WHAT YOU SHOULD DO —
Each of the lines below must be restated exactly.

GIVEN MATERIAL —
◆ ◆ ◆

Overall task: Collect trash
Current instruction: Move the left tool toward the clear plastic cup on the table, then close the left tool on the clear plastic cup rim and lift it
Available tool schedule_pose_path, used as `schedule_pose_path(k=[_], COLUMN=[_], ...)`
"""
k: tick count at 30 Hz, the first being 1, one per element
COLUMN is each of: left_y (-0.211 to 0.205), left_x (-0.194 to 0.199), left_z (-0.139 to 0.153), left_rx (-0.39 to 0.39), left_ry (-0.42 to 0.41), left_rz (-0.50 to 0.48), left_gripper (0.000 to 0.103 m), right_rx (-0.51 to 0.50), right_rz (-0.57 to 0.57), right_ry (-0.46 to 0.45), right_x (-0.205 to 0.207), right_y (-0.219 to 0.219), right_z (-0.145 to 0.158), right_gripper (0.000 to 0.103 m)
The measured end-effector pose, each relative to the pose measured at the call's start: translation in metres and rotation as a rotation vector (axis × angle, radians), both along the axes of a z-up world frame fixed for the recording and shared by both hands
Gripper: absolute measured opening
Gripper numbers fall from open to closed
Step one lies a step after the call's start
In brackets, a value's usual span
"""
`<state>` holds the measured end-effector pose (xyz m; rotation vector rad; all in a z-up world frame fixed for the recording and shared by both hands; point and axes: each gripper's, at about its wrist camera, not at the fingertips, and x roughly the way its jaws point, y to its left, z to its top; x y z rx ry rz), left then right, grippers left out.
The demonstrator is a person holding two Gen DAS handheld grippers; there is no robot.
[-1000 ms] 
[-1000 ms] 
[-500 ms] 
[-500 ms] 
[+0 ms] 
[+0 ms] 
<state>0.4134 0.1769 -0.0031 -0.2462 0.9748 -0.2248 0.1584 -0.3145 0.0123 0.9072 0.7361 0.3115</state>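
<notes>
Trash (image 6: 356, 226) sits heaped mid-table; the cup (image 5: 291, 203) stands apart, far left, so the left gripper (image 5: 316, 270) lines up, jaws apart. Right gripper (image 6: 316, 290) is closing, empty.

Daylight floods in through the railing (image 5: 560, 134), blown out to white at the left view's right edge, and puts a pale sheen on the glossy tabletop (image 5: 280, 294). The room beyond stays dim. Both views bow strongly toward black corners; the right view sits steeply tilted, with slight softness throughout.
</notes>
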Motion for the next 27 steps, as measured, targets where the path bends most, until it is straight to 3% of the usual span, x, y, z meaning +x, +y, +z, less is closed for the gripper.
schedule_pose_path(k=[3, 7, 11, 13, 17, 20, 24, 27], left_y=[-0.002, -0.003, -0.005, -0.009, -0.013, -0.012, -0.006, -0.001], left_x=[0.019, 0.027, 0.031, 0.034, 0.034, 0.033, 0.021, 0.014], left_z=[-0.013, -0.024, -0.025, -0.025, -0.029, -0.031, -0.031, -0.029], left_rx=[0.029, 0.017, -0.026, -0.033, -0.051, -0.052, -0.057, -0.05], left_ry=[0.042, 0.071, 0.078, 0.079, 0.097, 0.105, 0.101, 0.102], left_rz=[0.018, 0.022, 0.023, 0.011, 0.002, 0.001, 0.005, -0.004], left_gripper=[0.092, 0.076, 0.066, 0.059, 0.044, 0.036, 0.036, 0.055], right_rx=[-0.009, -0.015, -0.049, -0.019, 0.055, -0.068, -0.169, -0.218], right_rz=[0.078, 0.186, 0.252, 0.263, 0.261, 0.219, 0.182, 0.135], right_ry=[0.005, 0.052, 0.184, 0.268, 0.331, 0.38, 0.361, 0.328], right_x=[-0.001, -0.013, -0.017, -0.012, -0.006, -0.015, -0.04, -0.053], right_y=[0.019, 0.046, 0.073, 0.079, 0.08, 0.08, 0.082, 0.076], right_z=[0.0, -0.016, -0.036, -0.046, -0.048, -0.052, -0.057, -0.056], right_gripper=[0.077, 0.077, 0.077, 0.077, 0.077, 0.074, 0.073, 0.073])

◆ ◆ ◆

EXERCISE SOLUTION —
Overall task: Collect trash
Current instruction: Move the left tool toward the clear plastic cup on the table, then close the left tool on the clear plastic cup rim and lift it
Available tool schedule_pose_path, used as `schedule_pose_path(k=[_], COLUMN=[_], ...)`
"""
k: tick count at 30 Hz, the first being 1, one per element
COLUMN is each of: left_y (-0.211 to 0.205), left_x (-0.194 to 0.199), left_z (-0.139 to 0.153), left_rx (-0.39 to 0.39), left_ry (-0.42 to 0.41), left_rz (-0.50 to 0.48), left_gripper (0.000 to 0.103 m), right_rx (-0.51 to 0.50), right_rz (-0.57 to 0.57), right_ry (-0.46 to 0.45), right_x (-0.205 to 0.207), right_y (-0.219 to 0.219), right_z (-0.145 to 0.158), right_gripper (0.000 to 0.103 m)
The measured end-effector pose, each relative to the pose measured at the call's start: translation in metres and rotation as a rotation vector (axis × angle, radians), both along the axes of a z-up world frame fixed for the recording and shared by both hands
Gripper: absolute measured opening
Gripper numbers fall from open to closed
Step one lies a step after the call's start
In brackets, a value's usual span
"""
`<state>` holds the measured end-effector pose (xyz m; rotation vector rad; all in a z-up world frame fixed for the recording and shared by both hands; point and axes: each gripper's, at about its wrist camera, not at the fingertips, and x roughly the way its jaws point, y to its left, z to its top; x y z rx ry rz), left then right, grippers left out.
The demonstrator is a person holding two Gen DAS handheld grippers; there is no robot.
[-1000 ms] 
[-1000 ms] 
[-500 ms] 
[-500 ms] 
[+0 ms] 
[+0 ms] 
<state>0.4134 0.1769 -0.0031 -0.2462 0.9748 -0.2248 0.1584 -0.3145 0.0123 0.9072 0.7361 0.3115</state>
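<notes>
Trash (image 6: 356, 226) sits heaped mid-table; the cup (image 5: 291, 203) stands apart, far left, so the left gripper (image 5: 316, 270) lines up, jaws apart. Right gripper (image 6: 316, 290) is closing, empty.

Daylight floods in through the railing (image 5: 560, 134), blown out to white at the left view's right edge, and puts a pale sheen on the glossy tabletop (image 5: 280, 294). The room beyond stays dim. Both views bow strongly toward black corners; the right view sits steeply tilted, with slight softness throughout.
</notes>
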Motion for the next 27 steps, as measured, targets where the path bends most, until it is straight to 3% of the usual span, x, y, z meaning +x, +y, +z, less is closed for the gripper.
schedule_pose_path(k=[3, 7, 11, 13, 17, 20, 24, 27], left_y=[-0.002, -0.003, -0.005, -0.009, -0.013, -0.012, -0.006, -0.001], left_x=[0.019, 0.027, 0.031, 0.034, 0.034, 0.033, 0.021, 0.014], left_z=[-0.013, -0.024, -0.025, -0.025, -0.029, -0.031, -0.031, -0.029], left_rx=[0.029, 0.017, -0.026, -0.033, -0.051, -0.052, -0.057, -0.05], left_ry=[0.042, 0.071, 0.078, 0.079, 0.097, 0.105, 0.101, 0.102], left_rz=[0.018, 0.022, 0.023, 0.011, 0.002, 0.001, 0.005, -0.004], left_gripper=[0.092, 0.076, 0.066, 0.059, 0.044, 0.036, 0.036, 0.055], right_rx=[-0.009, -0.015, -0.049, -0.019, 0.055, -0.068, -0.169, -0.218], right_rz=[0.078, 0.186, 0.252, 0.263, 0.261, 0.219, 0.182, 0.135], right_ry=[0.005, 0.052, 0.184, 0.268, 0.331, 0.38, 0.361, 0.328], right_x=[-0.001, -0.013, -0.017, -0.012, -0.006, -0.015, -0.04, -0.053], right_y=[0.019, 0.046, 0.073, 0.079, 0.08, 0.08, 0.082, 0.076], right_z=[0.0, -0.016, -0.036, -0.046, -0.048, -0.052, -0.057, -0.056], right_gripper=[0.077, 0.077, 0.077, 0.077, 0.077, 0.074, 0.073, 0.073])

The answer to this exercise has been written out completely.